This is the third example being posted. The first example offered a fairly even balance between network and cable and between prime time and non-prime time. The second example is relatively heavy on cable and light on network, with only 20% in prime time. It would be helpful to review those two posts first before reading this one if you have not already done so.
I had to hunt through the samples to find a real-world example that was heavy on network and light-to-medium on cable. It is much more common to find, say, 100 to 200 network plays against 5,000 to 10,000 cable plays for national commercials. But I did manage to find an example, and here it is.
In this commercial, there are 6 on-camera principals and 1 off-camera principal. The on-camera performers had 2 sessions each; the off-camera had one. There were 352 network plays, which I allocated 100 each to ABC, CBS, and NBC and 52 to Fox. There were 900 cable plays, which I allocated 100 each to 9 different cable channels spanning 3 different ratings tiers. For all of these, I assigned 1/2 the plays to prime time and 1/2 to non-prime time.
Here is the chart showing total performer compensation under the current contract (the left bar, labeled “Baseline”) and under the various proposed Booz-Allen alternatives:

Because of the dominance of the “Class A” component, and the relatively small influence of the “Cable” component, these bars show a significantly different distribution from the previous example. As noted earlier, one of Booz-Allen’s intentions was to move compensation out of Class A and more into cable (about a 10% change in both cases).
The small thumbnail below links to a table giving the detail supporting this chart. Right-click and open in a new window or tab to see it properly:
The per-performer chart reflects the change in compensation under the various models:

And again there is a detail table supporting this chart linked to the thumbnail below — right-click and open in a new tab or window to view properly:
In this example, of the Booz-Allen alternatives, the “Adjusting Tiers - Pay-per-Play” approach comes out best for the performers; indeed, Booz-Allen’s tweaks produced virtually the same outcome as the current contract. By contrast, the “Adjusting Tiers - Rebalanced” approach — which seems to be the one most often mentioned by the JPC in its communications with advertisers about the Booz-Allen study — came out significantly lower. That would indeed please advertisers who believe they are paying too much for Class A talent compensation.

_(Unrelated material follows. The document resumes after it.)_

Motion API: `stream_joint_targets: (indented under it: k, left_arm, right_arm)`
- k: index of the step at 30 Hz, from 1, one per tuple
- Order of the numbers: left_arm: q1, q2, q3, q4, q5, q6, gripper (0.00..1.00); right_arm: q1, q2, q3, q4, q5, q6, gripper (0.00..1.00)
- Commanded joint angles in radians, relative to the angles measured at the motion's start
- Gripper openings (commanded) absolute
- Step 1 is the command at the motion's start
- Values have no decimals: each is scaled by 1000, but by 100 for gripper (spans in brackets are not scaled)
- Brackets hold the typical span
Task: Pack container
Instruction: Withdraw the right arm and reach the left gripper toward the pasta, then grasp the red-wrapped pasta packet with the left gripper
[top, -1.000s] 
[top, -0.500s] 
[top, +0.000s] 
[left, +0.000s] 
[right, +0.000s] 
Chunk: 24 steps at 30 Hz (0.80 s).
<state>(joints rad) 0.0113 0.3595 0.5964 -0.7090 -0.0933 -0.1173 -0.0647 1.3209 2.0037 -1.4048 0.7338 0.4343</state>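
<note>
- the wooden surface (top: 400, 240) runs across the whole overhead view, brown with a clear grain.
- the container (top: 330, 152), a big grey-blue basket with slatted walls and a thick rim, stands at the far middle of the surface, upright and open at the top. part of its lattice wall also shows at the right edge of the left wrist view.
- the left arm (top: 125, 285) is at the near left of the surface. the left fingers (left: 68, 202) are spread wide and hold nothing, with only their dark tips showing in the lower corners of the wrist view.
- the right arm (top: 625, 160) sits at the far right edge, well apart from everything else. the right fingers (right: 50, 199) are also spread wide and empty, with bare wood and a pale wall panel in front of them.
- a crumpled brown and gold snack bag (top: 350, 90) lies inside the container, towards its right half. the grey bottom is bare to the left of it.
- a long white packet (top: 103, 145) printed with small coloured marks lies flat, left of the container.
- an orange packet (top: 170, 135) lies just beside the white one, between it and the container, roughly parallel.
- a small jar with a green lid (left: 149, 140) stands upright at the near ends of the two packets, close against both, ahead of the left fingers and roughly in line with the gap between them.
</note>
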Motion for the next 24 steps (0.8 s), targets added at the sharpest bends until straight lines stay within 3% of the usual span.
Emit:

If the “Adjusting Tiers - Rebalanced” approach were adopted in the new contract, thus lowering advertisers’ talent costs for network commercials, would that encourage them to use network placements more? Hard to say — but if it did, it’s actually possible that performers would gain a net benefit. The reasoning would be that even though the payment per airing would be lower, the number of airings would increase. As I noted in an earlier post, the problem with static models is that they don’t take into account the effects of the changes on peoples’ behavior.

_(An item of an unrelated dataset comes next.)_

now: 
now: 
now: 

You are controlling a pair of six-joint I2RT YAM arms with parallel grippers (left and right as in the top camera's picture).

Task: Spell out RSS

What becomes clear under all of these scenarios (including the current contract) is that performer payments are kind of a crap shoot. It all depends on where the advertiser chooses to buy air time. If you happen to be fortunate enough to book a commercial gig that will play nationally on high-paying media channels, you do well, especially if the commercial does well and is renewed. Under the current contract, performers make more if the advertiser favors network (Class A) use over cable. Under the Booz-Allen alternatives, it seems like performers do better with respect to cable usage than they do under the current contract. If we believe that the overall trend toward cable uasge will continue, then the Booz-Allen alternative approaches should look attractive to the many union performers whose work will primarily air on cable.

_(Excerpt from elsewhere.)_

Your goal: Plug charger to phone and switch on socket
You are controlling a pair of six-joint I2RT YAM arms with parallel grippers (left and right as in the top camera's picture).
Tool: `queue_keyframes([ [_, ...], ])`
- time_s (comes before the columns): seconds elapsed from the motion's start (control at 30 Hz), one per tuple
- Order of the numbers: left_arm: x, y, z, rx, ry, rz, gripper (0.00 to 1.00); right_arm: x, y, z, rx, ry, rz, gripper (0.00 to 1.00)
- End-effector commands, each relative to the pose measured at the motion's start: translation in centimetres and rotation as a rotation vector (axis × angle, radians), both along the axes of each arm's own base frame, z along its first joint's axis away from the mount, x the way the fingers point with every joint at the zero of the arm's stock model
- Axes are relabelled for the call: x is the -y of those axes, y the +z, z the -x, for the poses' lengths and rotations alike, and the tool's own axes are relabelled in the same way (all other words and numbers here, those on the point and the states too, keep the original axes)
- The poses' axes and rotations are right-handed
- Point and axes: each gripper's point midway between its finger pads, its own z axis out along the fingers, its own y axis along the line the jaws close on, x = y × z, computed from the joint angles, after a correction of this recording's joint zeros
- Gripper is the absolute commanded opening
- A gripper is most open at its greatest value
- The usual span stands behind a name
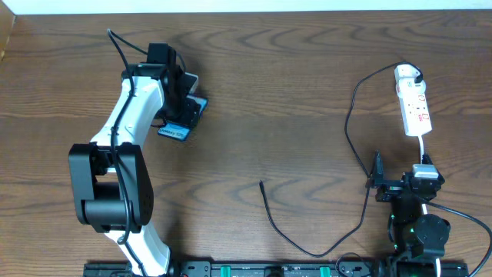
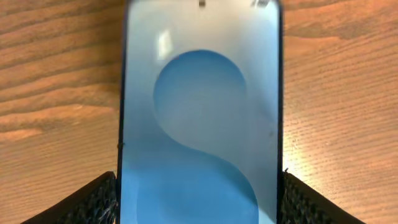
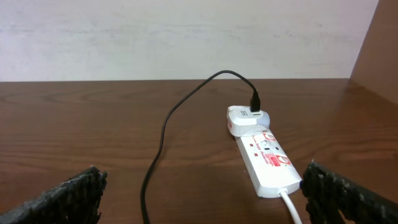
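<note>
1. The left gripper sits far to the left of the power strip, at about the same depth on the wooden table.
2. Its 2 fingers are closed on the phone, with 1 textured pad against each long edge.
3. The phone shows a pale blue screen with a darker blue circle and curve. In the overhead view its blue face sticks out slantwise from under the gripper.
4. I cannot tell whether the phone rests on the wood or is lifted off it.
5. The right gripper sits just in front of the power strip's near end and points toward it.
6. Its claw is spread wide and holds nothing. The 2 pads show only at the outer corners of the right wrist view.
7. The power strip is white with red markings and lies lengthwise away from the right gripper. Its white cord leaves the near end.
8. A white adapter is plugged in at the strip's far end.
9. The black charger cable rises from the adapter and arcs left of the strip.
10. Overhead, the cable runs down past the right gripper and loops along the table's near edge.
11. Its plug tip lies loose on the wood, left of and nearer than the strip, well apart from the phone.
12. The switch positions are too small to read.
</note>
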Motion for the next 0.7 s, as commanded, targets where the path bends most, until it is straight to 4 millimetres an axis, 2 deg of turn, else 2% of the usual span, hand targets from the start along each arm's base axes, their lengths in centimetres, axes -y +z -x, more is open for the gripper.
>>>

That brings us to some pragmatic considerations associated with putting any of the Booz-Allen recommendations into practice:
1. Can we truly depend on the model to have generated a “revenue neutral” outcome that fairly depicts the effects of each Booz-Allen recommendation? Where are the weak spots, assumptions, and oversimplifications in the model, and how might they change things?
2. Can the various Booz-Allen recommendations be translated into viable contractual language that can be administered by mere mortals at agency traffic departments, payroll companies, SAG and AFTRA, and elsewhere, without need for a computer science degree?
3. With respect to the GRP (ratings-based) approach, is there enough certainty and reliability in the ratings world to form the basis for such a compensation scheme? How often will the ratings be assessed? What happens if they change?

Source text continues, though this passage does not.